- Born: 1 July 1888 Florence, Italy
- Died: 20 April 1971 (aged 82) Paris, France
- Known for: Painting
- Movement: Concrete art
- Awards: São Paulo Biennial 1951, second prize

= Alberto Magnelli =

Italian artist (1888–1971)

Alberto Magnelli (1 July 1888 - 20 April 1971) was an Italian modern painter who was a significant figure in the post war Concrete art movement.

== Biography ==

Magnelli was born in Florence on July 1, 1888. In 1907 he started painting and, despite lacking formal art education, by 1909 he was established enough to be included in the Venice Biennale. His initial works were in a Fauvist style. Magnelli joined the Florentine avant-garde befriending artists including Ardengo Soffici and Gino Severini. He also visited Paris where he met Guillaume Apollinaire and the Cubists including Pablo Picasso, Fernand Léger, and Alexander Archipenko. By 1915 he had adopted an abstract style incorporating cubist and futurist elements.

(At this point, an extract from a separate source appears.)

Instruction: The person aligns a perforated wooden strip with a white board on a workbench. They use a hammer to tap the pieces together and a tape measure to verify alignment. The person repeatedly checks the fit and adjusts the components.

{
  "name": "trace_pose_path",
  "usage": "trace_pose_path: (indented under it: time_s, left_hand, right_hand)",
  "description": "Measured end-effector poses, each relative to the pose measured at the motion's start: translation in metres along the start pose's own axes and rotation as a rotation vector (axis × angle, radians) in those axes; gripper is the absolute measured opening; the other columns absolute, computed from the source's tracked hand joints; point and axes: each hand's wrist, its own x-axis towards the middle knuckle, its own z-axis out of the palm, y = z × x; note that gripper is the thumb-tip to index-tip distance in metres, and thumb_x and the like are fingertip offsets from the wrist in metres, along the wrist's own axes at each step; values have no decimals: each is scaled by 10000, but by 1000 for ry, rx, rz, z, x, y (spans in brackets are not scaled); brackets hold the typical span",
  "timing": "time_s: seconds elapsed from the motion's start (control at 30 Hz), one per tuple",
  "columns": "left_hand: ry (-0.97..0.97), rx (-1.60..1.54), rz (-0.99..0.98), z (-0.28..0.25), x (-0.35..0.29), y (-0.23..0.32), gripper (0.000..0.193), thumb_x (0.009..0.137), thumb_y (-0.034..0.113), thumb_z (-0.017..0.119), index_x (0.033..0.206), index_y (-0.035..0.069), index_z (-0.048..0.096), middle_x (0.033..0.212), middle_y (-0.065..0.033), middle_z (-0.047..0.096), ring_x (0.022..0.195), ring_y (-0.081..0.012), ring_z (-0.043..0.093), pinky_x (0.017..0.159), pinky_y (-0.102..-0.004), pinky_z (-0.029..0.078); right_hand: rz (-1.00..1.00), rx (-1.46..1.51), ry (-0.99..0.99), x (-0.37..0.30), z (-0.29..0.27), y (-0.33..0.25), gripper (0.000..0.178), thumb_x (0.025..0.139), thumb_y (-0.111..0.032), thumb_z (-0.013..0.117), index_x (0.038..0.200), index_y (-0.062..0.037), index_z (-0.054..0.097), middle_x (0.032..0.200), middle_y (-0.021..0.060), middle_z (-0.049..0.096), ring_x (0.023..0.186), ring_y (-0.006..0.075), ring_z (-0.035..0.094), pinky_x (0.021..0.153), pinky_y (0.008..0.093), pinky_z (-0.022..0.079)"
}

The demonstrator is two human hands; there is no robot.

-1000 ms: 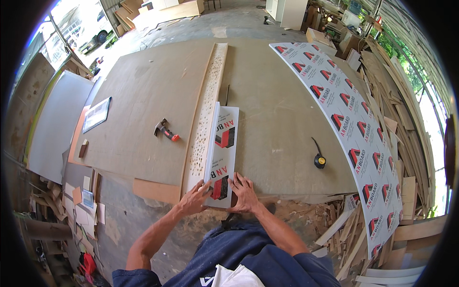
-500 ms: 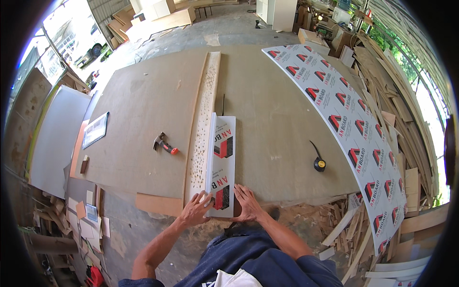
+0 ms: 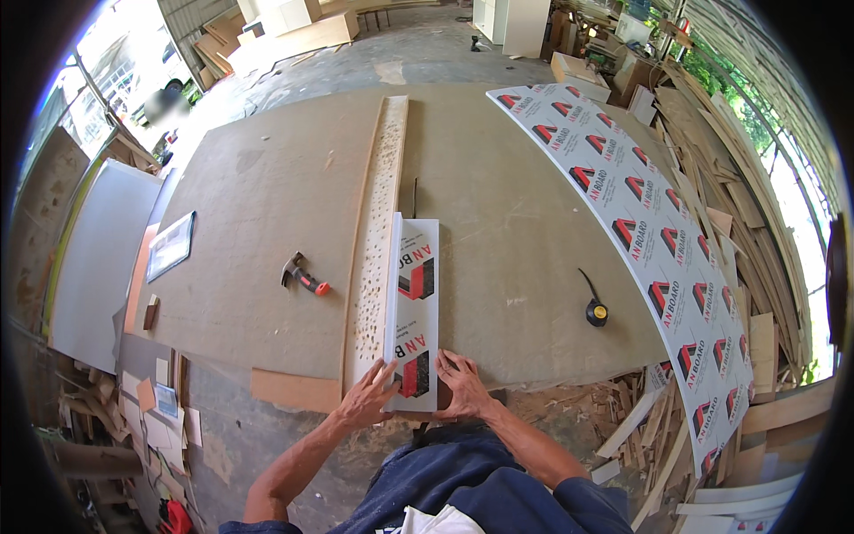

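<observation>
A narrow white board strip point(image 3: 415, 311) with a red and black printed pattern lies lengthwise on the large brown worktable. Its near end reaches the table's front edge. My left hand point(image 3: 368, 395) grips its near left corner, the fingers lying over the raised white left edge. On the opposite side, my right hand point(image 3: 463, 389) is closed around the near right edge, thumb low and fingers along the side. Touching the strip's left side is a long pale wooden rail point(image 3: 377, 222) peppered with holes or spots. The undersides of both hands' grips are hidden.
Left of the rail lies a claw hammer point(image 3: 305, 274); a tape measure point(image 3: 596, 311) rests to the right. A large printed white sheet point(image 3: 614, 191) covers the table's right side. Wood offcuts point(image 3: 654, 418) crowd the floor there. A glassy flat panel point(image 3: 171, 246) sits far left.
The view has shifted slightly. The strip's near end sits a little lower in the picture, with both hands still on it. The hammer and tape measure stay in place on the table.
</observation>
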Motion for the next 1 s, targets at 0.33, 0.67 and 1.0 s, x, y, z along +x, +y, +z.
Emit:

Over the next few years Magnelli returned to figurative work and drifted away from the Italian avant-garde, which was becoming more supportive of Fascism, which he opposed. By 1931 he had returned to abstraction in the form of concrete art featuring geometric shapes and overlapping planes. He moved to Paris, where he joined the Abstraction-Création group and became friends with Wassily Kandinsky, Jean Arp and Sophie Taeuber. Following the invasion of France by the Nazis, Magnelli and his future wife, Susi Gerson, went to live in Grasse with several other artists including the Arps. Some of the group, including Gerson, were Jewish so they were forced to hide. Despite this, the group was able to produce a number of collaborative works.

Following the Second World War, Magnelli returned to Paris which was to be his home for the rest of his life. He became a major figure in the post war concrete art movement and influenced artists such as Victor Vasarely, Nicolas de Staël as well as the concrete artists in South America such as Hélio Oiticica. He again exhibited at the Venice Biennale, this time with a whole room. Major galleries organised retrospectives of his work.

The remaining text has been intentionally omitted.